> THE INPUT:
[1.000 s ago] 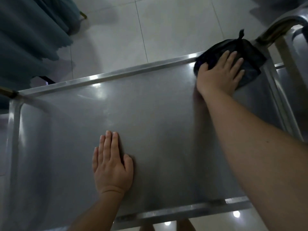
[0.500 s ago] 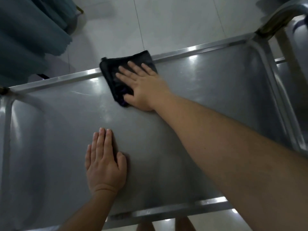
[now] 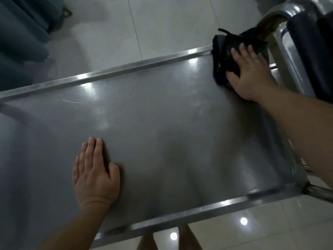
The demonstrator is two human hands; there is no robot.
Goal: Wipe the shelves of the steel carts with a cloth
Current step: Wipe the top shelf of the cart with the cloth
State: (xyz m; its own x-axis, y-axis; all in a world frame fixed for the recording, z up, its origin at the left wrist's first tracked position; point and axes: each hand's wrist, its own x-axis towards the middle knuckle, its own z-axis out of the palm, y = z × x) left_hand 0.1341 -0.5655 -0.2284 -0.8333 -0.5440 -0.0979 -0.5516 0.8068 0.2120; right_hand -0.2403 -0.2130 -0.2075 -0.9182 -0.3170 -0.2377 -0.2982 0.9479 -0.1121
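Note:
The steel cart's top shelf [image 3: 162,127] fills most of the view, dull grey with a raised rim. A dark cloth [image 3: 223,56] lies bunched in the shelf's far right corner. My right hand [image 3: 250,73] presses flat on the cloth with straight fingers. My left hand [image 3: 95,172] rests flat on the bare shelf near the front left, fingers together and pointing away from me.
The cart's curved steel handle [image 3: 288,13] rises at the far right, with something dark draped beside it. White floor tiles [image 3: 162,20] lie beyond the shelf. Teal fabric [image 3: 21,33] hangs at the far left. My feet show under the shelf's front rim.
My right hand has swept the cloth from the far middle rim back to the far right corner. My left hand has stayed flat in place.

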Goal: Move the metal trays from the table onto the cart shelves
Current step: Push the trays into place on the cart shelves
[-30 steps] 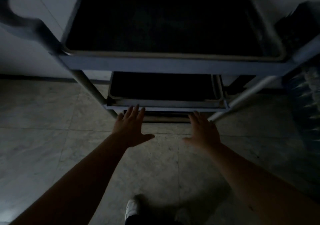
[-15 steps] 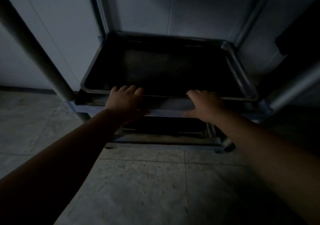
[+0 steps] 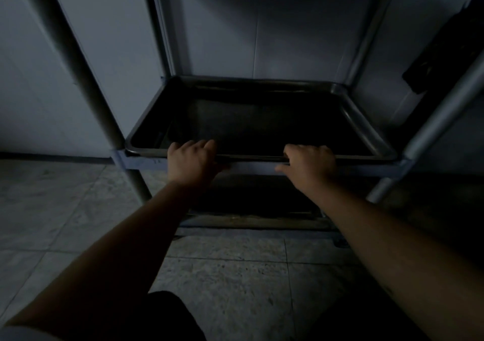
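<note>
Dark rectangular metal tray point(image 3: 262, 123) sits on the grey cart's middle shelf point(image 3: 251, 166), left hand point(image 3: 192, 161) and right hand point(image 3: 310, 163) seemingly curled over its near rim in dim light; looks rigid, smooth, likely light, best held two-handed at rim.

A metal tray point(image 3: 262, 120) lies on the middle shelf point(image 3: 146, 163) of the cart, between its left post point(image 3: 91, 89) and right post point(image 3: 434, 120). The left hand point(image 3: 191, 163) and right hand point(image 3: 310, 165) rest on the tray's near rim, left and right of its middle. Below sits a lower shelf point(image 3: 251, 222); a wall point(image 3: 275, 34) stands behind the cart, and the tiled floor point(image 3: 65, 209) lies beneath it.
</note>
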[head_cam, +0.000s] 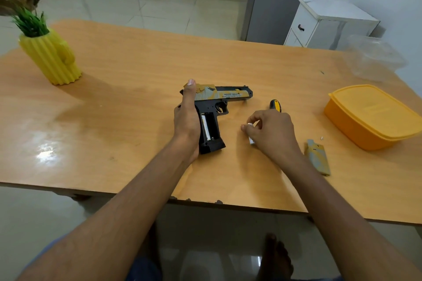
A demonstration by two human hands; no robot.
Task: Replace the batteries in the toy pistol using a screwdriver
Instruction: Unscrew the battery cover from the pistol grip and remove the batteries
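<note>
While the left hand [186,116] clamps the toy pistol [213,112] flat on the table [137,98] at frame centre, its open grip compartment faces up, one battery [206,129] seated. Just right, the right hand [270,131] pinches a loose battery [250,132] between fingertips, probably for insertion. Set aside for refitting: screwdriver [275,105] above that hand, cover [318,157] and tiny screw [322,138] at lower right.

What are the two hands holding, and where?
Left hand grips the toy pistol by its handle; right hand fingers pinch a battery.
</note>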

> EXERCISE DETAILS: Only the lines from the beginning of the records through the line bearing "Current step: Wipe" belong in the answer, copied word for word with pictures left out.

> OUTPUT:
[1.000 s ago] 
[0.500 s ago] 
[now] 
The demonstrator is two human hands; there is no robot.
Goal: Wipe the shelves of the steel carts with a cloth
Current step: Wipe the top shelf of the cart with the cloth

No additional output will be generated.